__Exercise instructions__. Print the range of lines that opens with the line containing "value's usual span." and closes with the last line of the listing. Include both ends; print nothing more.

__Raw data__.

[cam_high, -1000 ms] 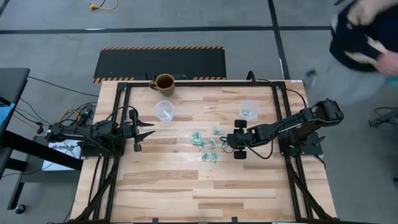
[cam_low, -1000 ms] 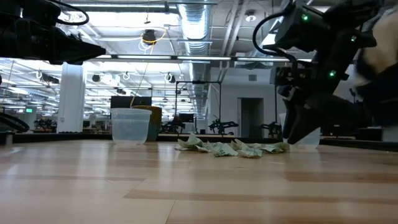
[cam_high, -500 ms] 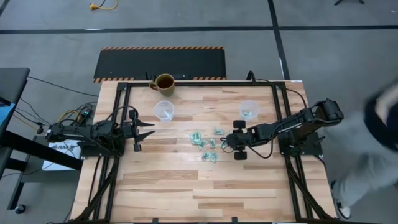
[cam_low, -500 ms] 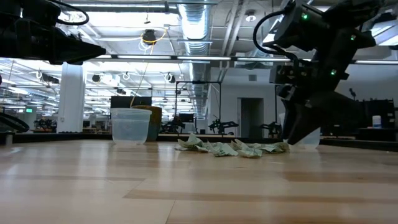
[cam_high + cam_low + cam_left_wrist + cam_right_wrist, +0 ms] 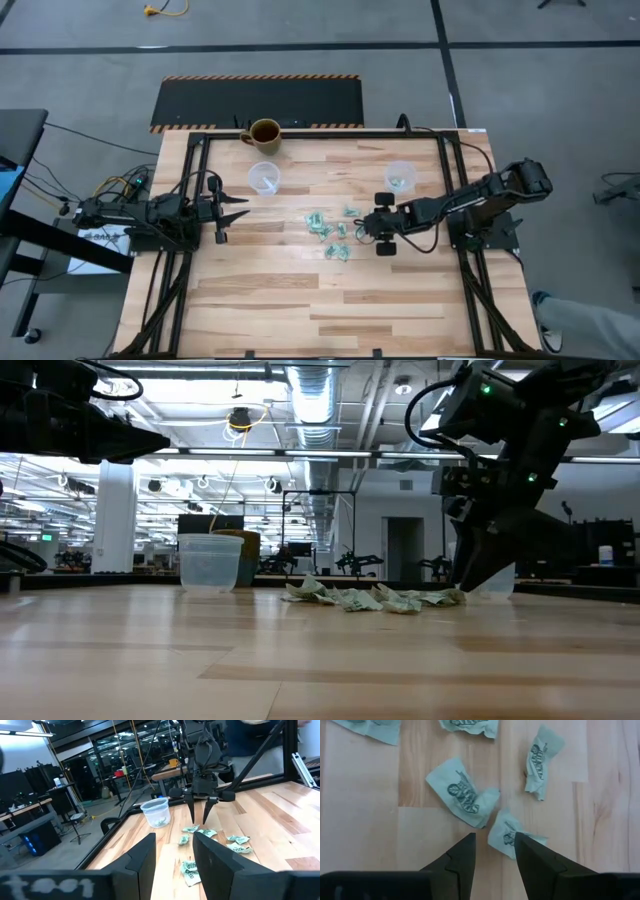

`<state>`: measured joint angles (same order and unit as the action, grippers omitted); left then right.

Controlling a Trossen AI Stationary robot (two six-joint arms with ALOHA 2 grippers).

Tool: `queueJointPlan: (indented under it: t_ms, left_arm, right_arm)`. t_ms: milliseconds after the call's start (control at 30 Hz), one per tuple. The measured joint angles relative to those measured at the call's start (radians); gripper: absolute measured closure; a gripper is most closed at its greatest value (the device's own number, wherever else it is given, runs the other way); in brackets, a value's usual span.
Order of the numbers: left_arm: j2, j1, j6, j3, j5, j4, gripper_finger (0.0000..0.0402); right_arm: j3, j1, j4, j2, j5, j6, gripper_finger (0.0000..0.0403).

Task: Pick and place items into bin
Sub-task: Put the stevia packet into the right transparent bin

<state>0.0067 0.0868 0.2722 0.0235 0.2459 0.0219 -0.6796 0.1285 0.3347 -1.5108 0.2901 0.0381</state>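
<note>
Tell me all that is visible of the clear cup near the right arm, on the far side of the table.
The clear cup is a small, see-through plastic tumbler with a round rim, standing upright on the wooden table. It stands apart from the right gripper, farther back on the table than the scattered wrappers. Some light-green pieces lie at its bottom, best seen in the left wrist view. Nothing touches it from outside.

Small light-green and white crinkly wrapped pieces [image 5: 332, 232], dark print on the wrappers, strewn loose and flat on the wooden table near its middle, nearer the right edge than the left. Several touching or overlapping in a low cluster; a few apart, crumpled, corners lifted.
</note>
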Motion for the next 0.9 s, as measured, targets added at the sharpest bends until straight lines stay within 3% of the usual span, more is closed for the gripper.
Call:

__Exercise response__.
Tool: `queueJointPlan: (indented under it: t_ms, left_arm, right_arm)`. t_ms: milliseconds after the call's start (control at 30 Hz), one per tuple. The measured joint angles relative to those measured at the call's start (radians); gripper: absolute measured closure; a gripper is most closed at its greatest value (the device's own number, wherever else it is given, runs the other way); in brackets, a value's usual span.
Order of the numbers: left_arm: j2, j1, j6, j3, j5, j4, gripper_finger (0.0000..0.0402); right_arm: j3, j1, j4, j2, j5, j6, gripper_finger (0.0000..0.0403).

Task: Pick and place items into bin
Sub-task: Put the stevia packet into the right transparent bin

<state>0.0067 0.0868 0.2722 0.0235 0.2459 0.0219 -0.6796 0.1285 0.3347 -1.5108 0.2901 0.0381</state>
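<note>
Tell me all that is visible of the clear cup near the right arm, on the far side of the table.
The clear cup is a small, see-through plastic tumbler with a round rim, standing upright on the wooden table. It stands apart from the right gripper, farther back on the table than the scattered wrappers. Some light-green pieces lie at its bottom, best seen in the left wrist view. Nothing touches it from outside.

Small light-green and white crinkly wrapped pieces [image 5: 332, 232], dark print on the wrappers, strewn loose and flat on the wooden table near its middle, nearer the right edge than the left. Several touching or overlapping in a low cluster; a few apart, crumpled, corners lifted.
</note>
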Motion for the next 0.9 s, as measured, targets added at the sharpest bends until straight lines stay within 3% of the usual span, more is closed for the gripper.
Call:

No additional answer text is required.